Michel, le narrateur n’a pas 19 ans comme le suggèrerait le titre, il termine l’école primaire. L’Afrique racontée par un enfant, ce n’est pas nouveau, j’ai déjà lu L’Enfant Peul d’Hampâté Bâ qui raconte le Mali du début du 20ème siècle, L’Enfant Noir de Camara Laye, la Guinée des années 50. Ce serait une sorte de tradition littéraire que Mabanckou  suivrait, avec peut être moins de bonheur que ses illustres prédecesseurs.

La lecture est plaisante, le français enfantin et africain drôle. La critique du régime politique en place savoureuse : la langue de bois communiste « condamnés de la terre« « opium du peuple » dit comme une injure m’ont fait bien rire, la parcelle du dignitaire communiste entourée de barbelés gardé par un molosse mais décorée des portraits d’Engels ou de Marx, moins!
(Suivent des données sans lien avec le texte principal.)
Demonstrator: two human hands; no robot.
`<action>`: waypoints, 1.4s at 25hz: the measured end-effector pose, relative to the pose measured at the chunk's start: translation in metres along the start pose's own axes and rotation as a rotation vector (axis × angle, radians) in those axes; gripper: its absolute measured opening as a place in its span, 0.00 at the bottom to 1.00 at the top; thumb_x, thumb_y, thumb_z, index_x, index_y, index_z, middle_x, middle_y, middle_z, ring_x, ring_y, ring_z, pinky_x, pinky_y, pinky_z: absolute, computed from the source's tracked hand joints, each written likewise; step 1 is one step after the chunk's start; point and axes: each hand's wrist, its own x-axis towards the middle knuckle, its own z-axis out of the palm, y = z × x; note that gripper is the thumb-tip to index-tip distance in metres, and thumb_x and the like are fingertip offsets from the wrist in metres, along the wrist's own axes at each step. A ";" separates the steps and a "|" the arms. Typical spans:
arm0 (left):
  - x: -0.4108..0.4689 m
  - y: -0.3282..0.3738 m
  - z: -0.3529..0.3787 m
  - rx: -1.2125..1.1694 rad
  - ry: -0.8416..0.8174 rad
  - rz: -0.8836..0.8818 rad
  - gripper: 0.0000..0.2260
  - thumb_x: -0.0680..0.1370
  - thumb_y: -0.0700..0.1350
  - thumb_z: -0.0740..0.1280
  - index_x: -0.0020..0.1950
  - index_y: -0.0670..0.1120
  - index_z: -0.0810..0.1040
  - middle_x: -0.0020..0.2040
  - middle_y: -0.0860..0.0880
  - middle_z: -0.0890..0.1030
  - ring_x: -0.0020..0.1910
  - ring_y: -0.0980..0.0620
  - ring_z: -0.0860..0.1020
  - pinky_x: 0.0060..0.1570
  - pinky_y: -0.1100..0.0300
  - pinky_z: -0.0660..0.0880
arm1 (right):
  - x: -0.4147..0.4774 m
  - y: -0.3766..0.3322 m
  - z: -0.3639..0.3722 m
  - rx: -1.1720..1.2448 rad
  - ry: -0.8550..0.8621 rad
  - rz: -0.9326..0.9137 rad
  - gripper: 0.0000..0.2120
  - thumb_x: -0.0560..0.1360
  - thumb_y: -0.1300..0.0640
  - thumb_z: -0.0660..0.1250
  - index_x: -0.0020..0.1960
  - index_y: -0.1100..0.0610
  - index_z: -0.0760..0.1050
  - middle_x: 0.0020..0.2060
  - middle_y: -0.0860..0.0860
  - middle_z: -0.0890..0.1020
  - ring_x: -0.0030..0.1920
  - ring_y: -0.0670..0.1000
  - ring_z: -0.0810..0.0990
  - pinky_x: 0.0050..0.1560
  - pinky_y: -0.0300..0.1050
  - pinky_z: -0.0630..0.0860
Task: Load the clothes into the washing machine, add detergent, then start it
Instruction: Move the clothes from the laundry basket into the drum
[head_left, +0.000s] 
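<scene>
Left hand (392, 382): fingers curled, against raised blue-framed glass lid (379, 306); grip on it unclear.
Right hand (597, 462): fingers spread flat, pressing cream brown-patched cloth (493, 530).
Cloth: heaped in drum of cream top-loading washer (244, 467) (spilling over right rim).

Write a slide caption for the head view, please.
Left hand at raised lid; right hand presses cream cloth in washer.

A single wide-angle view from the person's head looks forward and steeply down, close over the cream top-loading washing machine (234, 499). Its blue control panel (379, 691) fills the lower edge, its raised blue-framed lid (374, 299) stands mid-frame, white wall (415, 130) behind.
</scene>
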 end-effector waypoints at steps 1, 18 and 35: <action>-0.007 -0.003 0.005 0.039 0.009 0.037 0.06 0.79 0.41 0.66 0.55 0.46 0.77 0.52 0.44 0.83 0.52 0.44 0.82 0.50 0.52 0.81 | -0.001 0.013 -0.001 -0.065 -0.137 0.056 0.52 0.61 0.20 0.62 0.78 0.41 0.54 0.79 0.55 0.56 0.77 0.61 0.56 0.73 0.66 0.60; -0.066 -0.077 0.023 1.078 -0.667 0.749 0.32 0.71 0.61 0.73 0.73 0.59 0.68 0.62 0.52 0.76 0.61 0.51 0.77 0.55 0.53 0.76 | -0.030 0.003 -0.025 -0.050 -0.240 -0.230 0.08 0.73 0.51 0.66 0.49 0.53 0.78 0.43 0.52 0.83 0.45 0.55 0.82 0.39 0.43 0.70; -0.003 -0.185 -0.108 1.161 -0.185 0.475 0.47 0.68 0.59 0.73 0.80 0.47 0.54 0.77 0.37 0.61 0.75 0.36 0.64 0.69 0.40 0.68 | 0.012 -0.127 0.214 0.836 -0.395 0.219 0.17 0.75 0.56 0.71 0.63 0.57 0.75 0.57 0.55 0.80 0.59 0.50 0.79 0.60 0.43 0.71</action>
L’enfant découvre le monde, celui officiel, des pays frères, chez son oncle, celui de son père qui écoute la Voix de l’Amérique à la radio. Il se prend de sympathie pour le Shah d’Iran en exil, assez étrangement. Il découvre la poésie, Brassens et Rimbaud, les livres que son père rapporte, abandonnés par les clients de l’hôtel, le Petit Prince qu’on lui offre. A l’école primaire on se soucie plus d’arithmétique que de littérature… Pagnol perd la compétition au bénéfice d’Arthur Rimbaud…Le petit Michel est-il l’écrivain à venir?

La description de la vie africaine est vivante et exotique. L’enfant raconte  cette famille polygame où il a sa place dans chaque maison, leur quotidien, la cuisine, la musique… Par la lecture, je m’évade, retrouve l’ambiance africaine qui me manque dans le froid de cet hiver qui se prolonge.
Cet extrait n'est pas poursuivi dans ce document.